Update to bioimageio.spec v0.5 WIP

computational-cell-analytics · anwai98 · Oct 10, 2023 · Oct 11, 2023 · Oct 11, 2023 · Oct 11, 2023
commit 390ce234262e0c4d6517751bac6d267a90b42f05
diff --git a/examples/modelzoo/export_model_for_bioimageio.py b/examples/modelzoo/export_model_for_bioimageio.py
@@ -3,11 +3,11 @@
 
 
 def export_model_with_synthetic_data():
-    image, labels = synthetic_data(shape=(1024, 1024))
+    image, labels = synthetic_data(shape=(1024, 1022))
 
     export_bioimageio_model(
         image, labels,
-        model_type="vit_b", model_name="sam-test-vit-b",
+        model_type="vit_b", name="sam-test-vit-b",
         output_path="./test_export.zip",
     )
 

diff --git a/micro_sam/modelzoo/bioimageio_export.py b/micro_sam/modelzoo/bioimageio_export.py
@@ -1,24 +1,30 @@
 import os
+from pathlib import Path
 from tempfile import NamedTemporaryFile as tmp_file
-import numpy as np
 from typing import Optional, Union
 
+import bioimageio.spec.model.v0_5 as spec
+import numpy as np
 import torch
 
-from bioimageio.core.build_spec import build_model
+from bioimageio.spec import save_bioimageio_package
+
 
 from .. import util
 from ..prompt_generators import PointAndBoxPromptGenerator
 from .predictor_adaptor import PredictorAdaptor
 
-
-def _get_model(image, model_type, checkpoint_path):
-    "Returns the model and predictor while initializing with the model checkpoints"
-    predictor, sam_model = util.get_sam_model(model_type=model_type, return_sam=True,
-                                              checkpoint_path=checkpoint_path)  # type: ignore
-    image_embeddings = util.precompute_image_embeddings(predictor, image)
-    util.set_precomputed(predictor, image_embeddings)

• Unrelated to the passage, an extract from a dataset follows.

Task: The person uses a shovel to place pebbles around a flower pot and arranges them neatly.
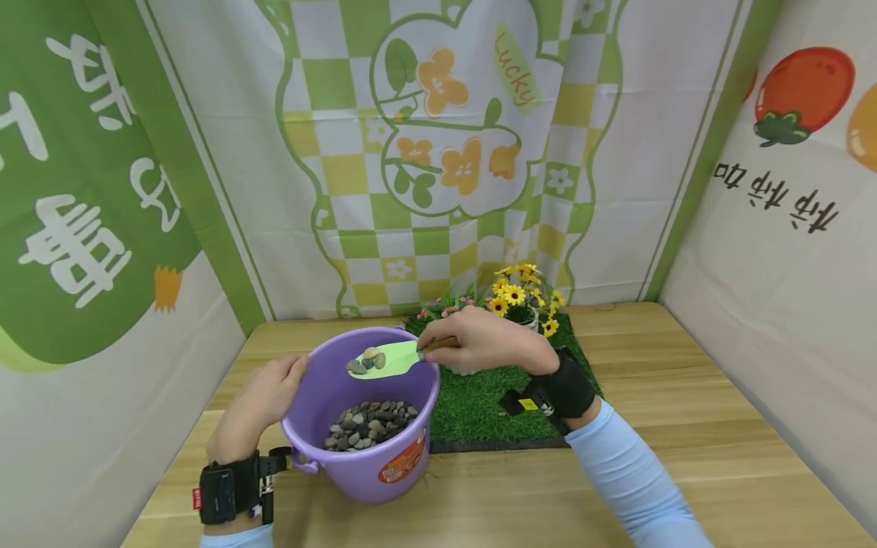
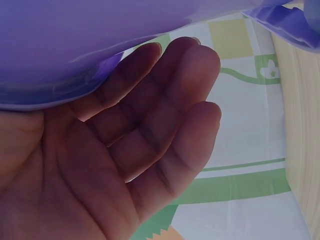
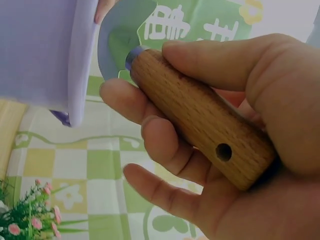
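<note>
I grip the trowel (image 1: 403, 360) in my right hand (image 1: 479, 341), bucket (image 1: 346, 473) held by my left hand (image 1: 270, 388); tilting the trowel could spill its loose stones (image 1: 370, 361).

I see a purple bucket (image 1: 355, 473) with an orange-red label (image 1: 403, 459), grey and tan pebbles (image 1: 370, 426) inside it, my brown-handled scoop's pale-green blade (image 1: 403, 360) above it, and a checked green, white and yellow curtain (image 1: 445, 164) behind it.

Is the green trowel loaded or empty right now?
Loaded: the head view shows a small cluster of pebbles on the trowel's green blade, while the right hand grips its wooden handle.
</note>
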The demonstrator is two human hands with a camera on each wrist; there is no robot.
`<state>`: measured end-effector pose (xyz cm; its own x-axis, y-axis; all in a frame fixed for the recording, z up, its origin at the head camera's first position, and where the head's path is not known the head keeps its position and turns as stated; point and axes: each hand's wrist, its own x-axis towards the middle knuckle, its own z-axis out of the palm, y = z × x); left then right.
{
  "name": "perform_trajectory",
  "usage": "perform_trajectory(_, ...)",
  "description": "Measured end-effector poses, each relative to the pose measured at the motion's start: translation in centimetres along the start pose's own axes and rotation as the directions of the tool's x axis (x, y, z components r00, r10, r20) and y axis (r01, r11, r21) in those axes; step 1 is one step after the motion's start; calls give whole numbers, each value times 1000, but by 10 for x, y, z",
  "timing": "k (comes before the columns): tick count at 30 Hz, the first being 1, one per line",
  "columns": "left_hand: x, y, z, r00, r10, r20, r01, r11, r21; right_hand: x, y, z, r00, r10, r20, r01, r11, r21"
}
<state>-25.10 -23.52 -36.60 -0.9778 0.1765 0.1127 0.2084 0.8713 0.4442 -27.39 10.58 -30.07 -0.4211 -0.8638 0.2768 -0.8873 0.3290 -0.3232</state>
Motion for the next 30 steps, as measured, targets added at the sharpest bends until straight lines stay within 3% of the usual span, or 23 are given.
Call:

-    return predictor, sam_model
+# TODO extend the defaults
+DEFAULTS = {
+    "authors": [
+        spec.Author(name="Anwai Archit", affiliation="University Goettingen", github_user="anwai98"),
+        spec.Author(name="Constantin Pape", affiliation="University Goettingen", github_user="constantinpape"),
+    ],
+    "description": "Finetuned Segment Anything Model for Microscopy",
+    "cite": [
+        spec.CiteEntry(text="Archit et al. Segment Anything for Microscopy", doi=spec.Doi("10.1101/2023.08.21.554208")),
+    ]
+}
 
 
 def _create_test_inputs_and_outputs(
@@ -36,34 +42,45 @@ def _create_test_inputs_and_outputs(
     # For now we just generate a single box prompt here, but we could also generate more input prompts.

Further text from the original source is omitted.